STORED DATA:

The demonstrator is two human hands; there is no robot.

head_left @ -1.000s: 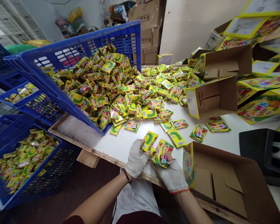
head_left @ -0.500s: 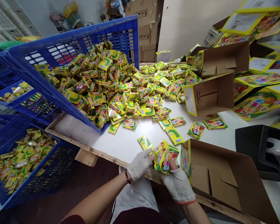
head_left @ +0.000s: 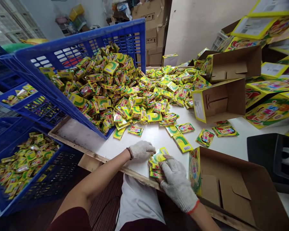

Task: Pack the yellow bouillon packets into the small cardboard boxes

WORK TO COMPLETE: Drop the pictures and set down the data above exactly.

WRITTEN ANSWER:
The demonstrator is two human hands; there is no robot.

head_left @ -1.000s: 
head_left @ -0.500s: 
head_left @ +0.000s: 

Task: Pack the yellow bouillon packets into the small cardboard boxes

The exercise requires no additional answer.